Protocolo de exploración de hígado
Para la exploración del hígado utilizaremos una sonda convex de baja frecuencia (2,5-5 MHz). Se debe solicitar al paciente que ingiera alimentos sin grasa el día antes del examen, con un ayuno de 8-12 horas antes del mismo.
Con el paciente en decúbito supino deberemos conocer la localización hepática y sus relaciones. Tanto en los cortes transversales como longitudinales, anterior a él, se visualizará la piel, el tejido celular subcutáneo, músculos rectos del abdomen, el diafragma y más cefálico y posterior, el pulmón derecho y el corazón. El resto de estructuras intraabdominales se verán posteriores al hígado.
Para la evaluación ecográfica del hígado haremos cortes longitudinales desde la línea media hacia la zona lateral derecha del cuadrante superior derecho del abdomen. Los cortes se realizarán siguiendo el borde costal aunque en ocasiones, en pacientes muy obesos o cuando existe mucho aire en la cavidad abdominal deberemos utilizar la vía intercostal para su mejor visualización.
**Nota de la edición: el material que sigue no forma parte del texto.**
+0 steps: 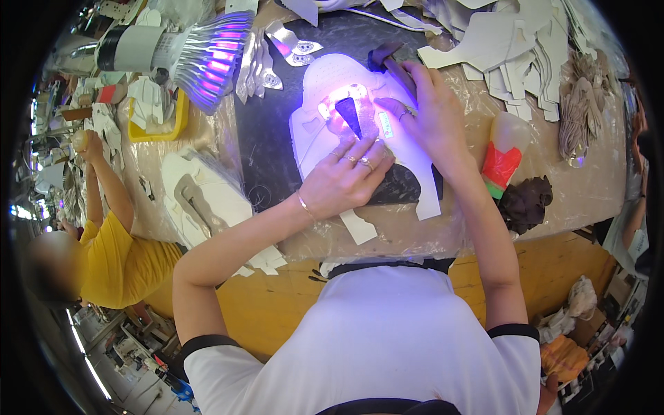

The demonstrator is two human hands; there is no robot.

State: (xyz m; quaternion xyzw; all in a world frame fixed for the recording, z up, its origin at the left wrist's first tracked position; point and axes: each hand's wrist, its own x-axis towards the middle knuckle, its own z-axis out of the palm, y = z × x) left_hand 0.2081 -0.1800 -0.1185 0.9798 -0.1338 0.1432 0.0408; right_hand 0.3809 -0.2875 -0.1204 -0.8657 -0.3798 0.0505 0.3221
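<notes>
A white cut shoe upper (321,76) lies flat on a black mat (266,149), brightly lit with violet light. A shiny silvery piece (335,126) sits on its middle, around a dark triangular gap. My left hand (346,176) presses bent, close-set fingertips onto that piece's lower edge. To the right, my right hand (436,114) closes around the handle of a dark-headed hammer (400,75). Its thumb reaches toward the upper, beside a small pale label (386,125). The fingers of my right hand partly hide the hammer's handle.
A finned lamp (211,59) hangs over the upper left. Silvery cut pieces (257,72) lie nearby. White pieces (515,41) pile at the back right, near a bottle with a red wrap (501,159) and dark cloth (527,204). A person in yellow (128,266) works at left.
</notes>
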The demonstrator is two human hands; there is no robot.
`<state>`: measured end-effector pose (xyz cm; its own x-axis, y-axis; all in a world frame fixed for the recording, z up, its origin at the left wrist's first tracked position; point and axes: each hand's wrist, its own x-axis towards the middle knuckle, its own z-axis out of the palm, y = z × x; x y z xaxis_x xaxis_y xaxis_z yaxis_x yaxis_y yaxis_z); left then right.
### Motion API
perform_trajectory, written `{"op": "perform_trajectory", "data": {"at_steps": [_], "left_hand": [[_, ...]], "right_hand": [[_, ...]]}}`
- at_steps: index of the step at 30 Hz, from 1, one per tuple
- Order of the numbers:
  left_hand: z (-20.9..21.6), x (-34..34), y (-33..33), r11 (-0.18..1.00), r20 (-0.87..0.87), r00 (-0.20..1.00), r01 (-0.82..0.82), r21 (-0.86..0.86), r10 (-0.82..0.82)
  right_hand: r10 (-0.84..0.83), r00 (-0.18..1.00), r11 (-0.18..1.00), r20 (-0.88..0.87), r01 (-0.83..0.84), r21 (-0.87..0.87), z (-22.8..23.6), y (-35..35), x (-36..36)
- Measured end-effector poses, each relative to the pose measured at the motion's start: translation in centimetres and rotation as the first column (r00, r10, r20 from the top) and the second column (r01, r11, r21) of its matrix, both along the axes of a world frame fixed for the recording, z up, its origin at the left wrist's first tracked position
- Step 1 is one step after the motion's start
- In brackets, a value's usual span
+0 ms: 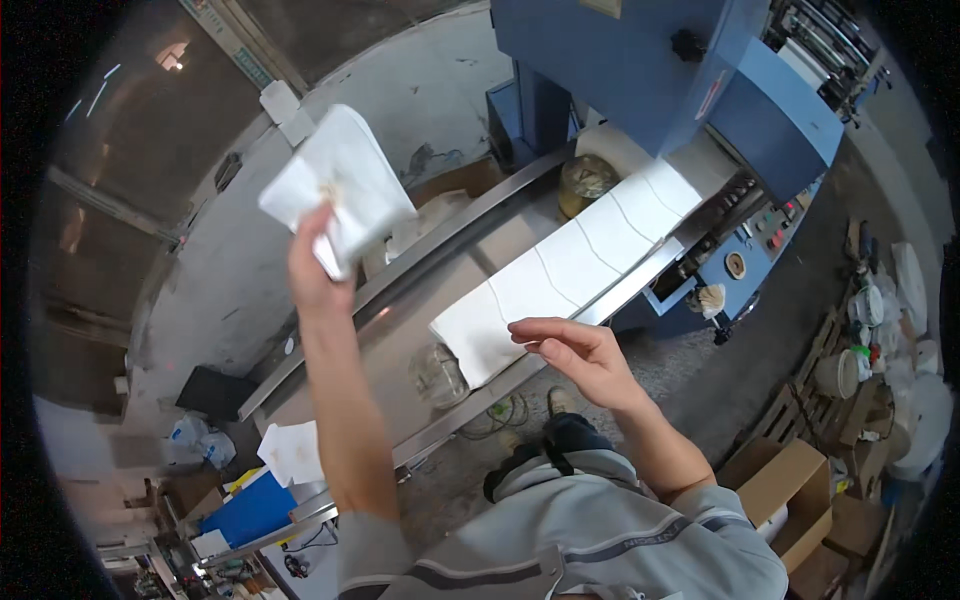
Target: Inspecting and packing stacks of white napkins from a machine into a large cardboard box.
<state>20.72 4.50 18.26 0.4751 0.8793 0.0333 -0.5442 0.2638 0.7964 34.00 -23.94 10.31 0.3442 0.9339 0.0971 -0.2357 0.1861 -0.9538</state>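
Note:
My left hand (320,265) is raised at the far left of the conveyor, closed on a white paper stack (345,175) with a small brownish mark near my fingers. Overlapping white paper pieces (570,265) lie in a long row on the conveyor (385,345), running from the blue machine toward me. Just over the near part of this row is my right hand (585,360), open, its fingers stretched out and holding nothing. Whether its fingertips touch the paper, I cannot tell. A clear round jar (438,377) sits against the row's near end.
A blue machine (610,70) stands at the far end, with a control panel (770,245) on its right side. Another jar (587,185) with yellowish contents is beside the paper row. Metal rails (400,270) edge the conveyor. An open cardboard box (790,490) is at lower right.

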Motion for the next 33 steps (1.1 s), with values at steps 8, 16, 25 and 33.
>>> {"op": "perform_trajectory", "data": {"at_steps": [8, 16, 25, 33], "left_hand": [[-12.6, 2.4, 9.2, 0.987, -0.760, 0.637, -0.011, 0.161, 0.131], [-15.9, -6.3, -5.2, 0.883, -0.588, 0.704, -0.120, 0.454, 0.398], [-18.3, -12.0, -16.7, 0.964, -0.765, 0.589, -0.121, 0.237, 0.261], [-17.9, -8.7, -17.6, 0.996, -0.636, 0.766, -0.074, 0.058, 0.093]], "right_hand": [[-0.056, 0.997, 0.990, 0.061, 0.064, -0.128, -1.9, -2.3, 2.1], [-0.191, 0.969, 0.969, 0.157, 0.212, -0.129, -3.4, -3.7, 5.8], [-0.115, 0.884, 0.993, 0.453, 0.104, 0.050, -2.9, 1.2, 4.3], [0.008, 0.602, 0.956, 0.799, -0.240, 0.171, -3.0, 6.5, -3.1]]}}
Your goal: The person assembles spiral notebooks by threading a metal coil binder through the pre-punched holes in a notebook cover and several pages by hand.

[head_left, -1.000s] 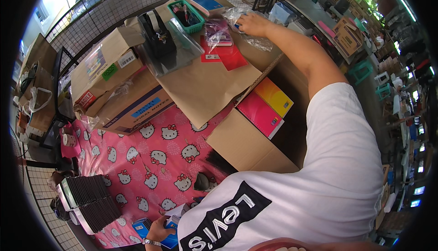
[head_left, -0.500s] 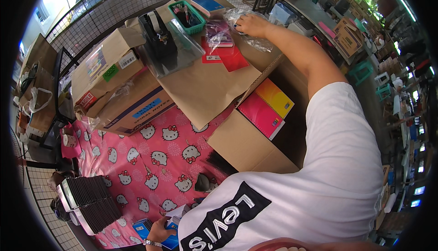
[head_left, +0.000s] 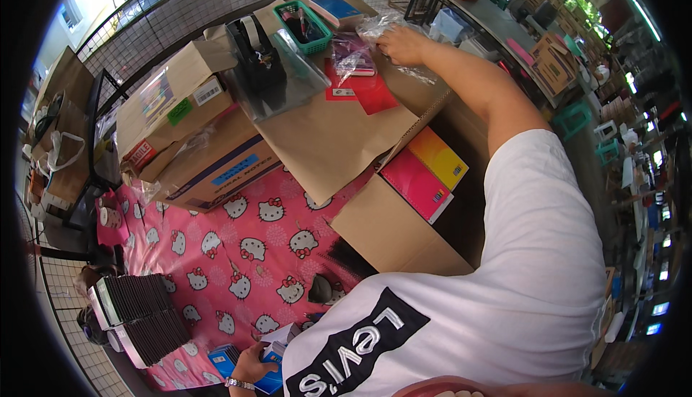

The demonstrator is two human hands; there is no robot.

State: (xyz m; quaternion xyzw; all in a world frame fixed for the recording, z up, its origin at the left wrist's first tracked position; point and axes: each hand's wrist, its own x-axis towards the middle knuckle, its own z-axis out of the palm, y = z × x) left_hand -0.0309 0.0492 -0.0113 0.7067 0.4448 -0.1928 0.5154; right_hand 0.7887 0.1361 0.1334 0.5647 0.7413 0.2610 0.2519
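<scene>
My right hand point(head_left: 405, 45) reaches out to the far side, its fingers curled into crumpled clear plastic wrap point(head_left: 389, 25) on a brown cardboard sheet point(head_left: 346, 134). Beside it lie a purple notebook in clear plastic point(head_left: 353, 56) and red cards point(head_left: 371, 96). Low in the view, close to my body, my left hand point(head_left: 251, 364) is closed at a blue notebook point(head_left: 269, 382); part of its fingers is hidden. Another blue-covered notebook stack point(head_left: 223, 357) lies to its left, and a small white box-like item point(head_left: 281, 336) touches the hand's far side.
An open carton point(head_left: 400, 242) holds pink and yellow spiral notebooks point(head_left: 425, 173). Taped cartons point(head_left: 209, 173) stand left of a black tape dispenser point(head_left: 259, 62) and green basket point(head_left: 306, 29). Black-spined notebook stacks point(head_left: 144, 318) sit on the pink patterned cloth point(head_left: 245, 253).
The whole view has shifted slightly. My right hand's fingers have curled in a little more on the plastic wrap. My left hand stays at the blue notebook.
</scene>
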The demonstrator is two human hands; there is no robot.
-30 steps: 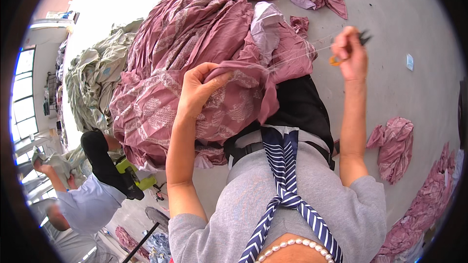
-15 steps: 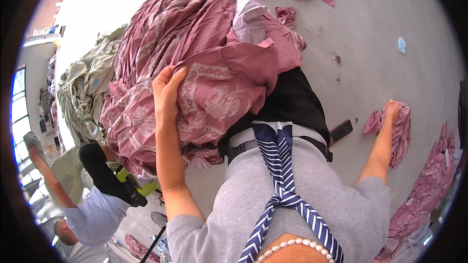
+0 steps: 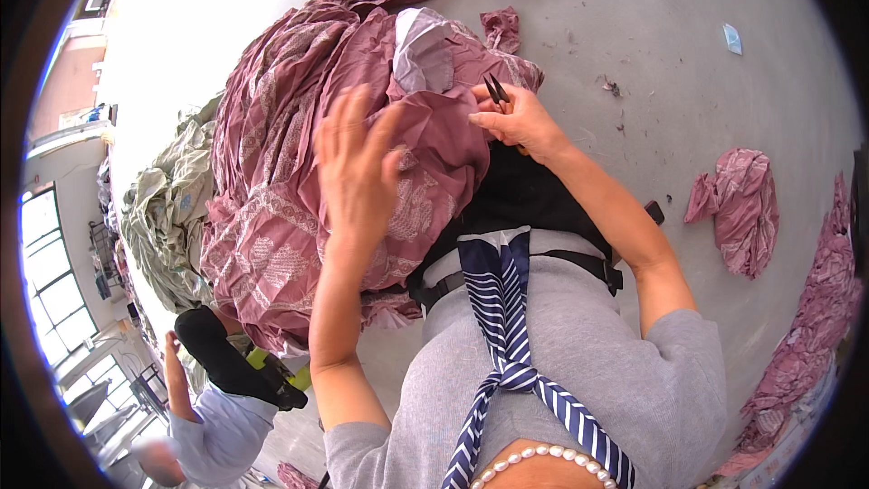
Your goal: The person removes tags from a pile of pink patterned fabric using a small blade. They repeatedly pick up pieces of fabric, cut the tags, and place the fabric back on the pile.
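Observation:
A large heap of dusty-pink fabric point(image 3: 281, 118) with pale lace-like patterns lies before me and over my lap. A pale lilac patch point(image 3: 423, 50) shows among its folds. Above the patterned part, my left hand point(image 3: 356, 177) is open with its fingers spread, slightly smeared by motion. My right hand point(image 3: 528, 124) is closed round a small pair of thread snips point(image 3: 496, 92) with dark pointed blades. Its fingertips are close to the upper edge of the cloth on my lap; whether they also pinch that edge I cannot tell.
On the grey floor to the right lies a crumpled pink cloth point(image 3: 747, 208), with a long pink pile point(image 3: 806, 335) beyond it. A light-blue piece point(image 3: 731, 39) lies farther off. Green fabric point(image 3: 172, 208) is heaped at left, near another person point(image 3: 222, 417). A dark phone-like object point(image 3: 654, 212) is partly behind my right arm.
My right hand has left the crumpled pink cloth on the right-hand floor and come to my lap, with snips now showing. My left hand has let go of the fabric edge and opened.

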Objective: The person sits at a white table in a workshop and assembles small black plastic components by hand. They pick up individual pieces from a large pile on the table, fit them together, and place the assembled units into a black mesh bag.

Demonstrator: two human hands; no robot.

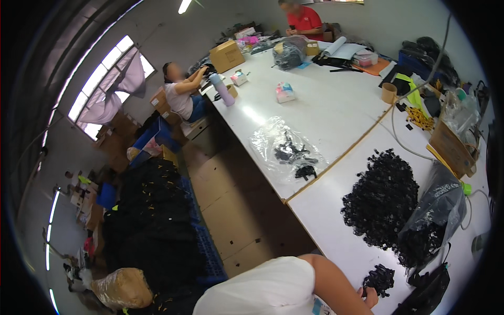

Al estar localizado el hígado por debajo de la parrilla costal puede resultar muy útil solicitar al paciente una inspiración profunda o Valsalva mantenidos para que el descenso del diafragma nos facilite su visualización.
Para completar la exploración realizaremos cortes transversales, perpendiculares a la línea sagital, y cortes oblicuos, comenzando en epigastrio. Con mínimas variaciones en el desplazamiento del transductor, conseguiremos visualizar el LHI, pedículo hepático, venas suprahepáticas y sistema excretor biliar.
Debemos explorar el hígado en su totalidad y comprobar que se visualiza todo su contorno, desde la punta del LHI a nivel lateral izquierdo de epigastrio hasta la punta inferoposterior del LHD y todo el contorno yuxtadiafragmático.
DESCRIPCIÓN ECOGRÁFICA DE HÍGADO
El hígado normal presenta una eco estructura homogénea, similar a la del bazo y algo mayor que la corteza del rincón. En su interior se observan pequeñas áreas anecoicas, redondeadas o lineales, correspondientes a las venas. Las venas pertenecientes al sistema porta tienen “pared ecogénica”, al estar rodeadas de tejido colágeno, mientras que las venas suprahepáticas y sus ramas no.
El corte longitudinal en epigastrio desplazado ligeramente a la derecha del paciente permite identificar el lóbulo izquierdo del hígado como una imagen triangular de bordes rectilíneos y con un ángulo menor de 45o. Estas características pueden perderse en los pacientes con cirrosis. En este mismo corte, aunque un poco más medial, también se puede observar, la cisura del ligamento venoso (residuo del conducto de Arancio embrionario) y, más profundo, un corte longitudinal de la vena cava. Entre la cisura del ligamento redondo y la cava se encuentra el lóbulo caudado o segmento hepático. El aumento del lóbulo caudado, es sugerente de hepatopatía.
En un corte transversal a nivel epigástrico se puede identificar dentro del LHI una imagen hiperecoica redondeada, a menudo con sombra posterior, que corresponde a un corte transversal del ligamento redondo (residuo de la vena umbilical embrionaria) que se puede confundir con un tumor (“tumor del novato”). Un giro de la sonda de 90o en la misma zona permite comprobar como adopta una forma lineal similar a un “pico de ave”. Esta vena puede recanalizarse si existe hipertensión portal significativa.
Un corte oblicuo, colocando el transductor de forma paralela al reborde costal, y angulando cranealmente, permite visualizar la cara inferior del hígado con las tres ramas suprahepáticas confluyendo hacia la cava. Los ejes de estas tres ramas permiten localizar con precisión los segmentos hepáticos de Couinaud, que se numeran en sentido contrario a las agujas del reloj y que facilitan la localización de las lesiones hepáticas.
Finalmente, la vena porta se aprecia también mediante un corte oblicuo, paralelo al reborde costal pero con angulación más caudal (corte longitudinal del vaso), en el que se puede medir su grosor. Su calibre máximo debe ser inferior a 12 mm.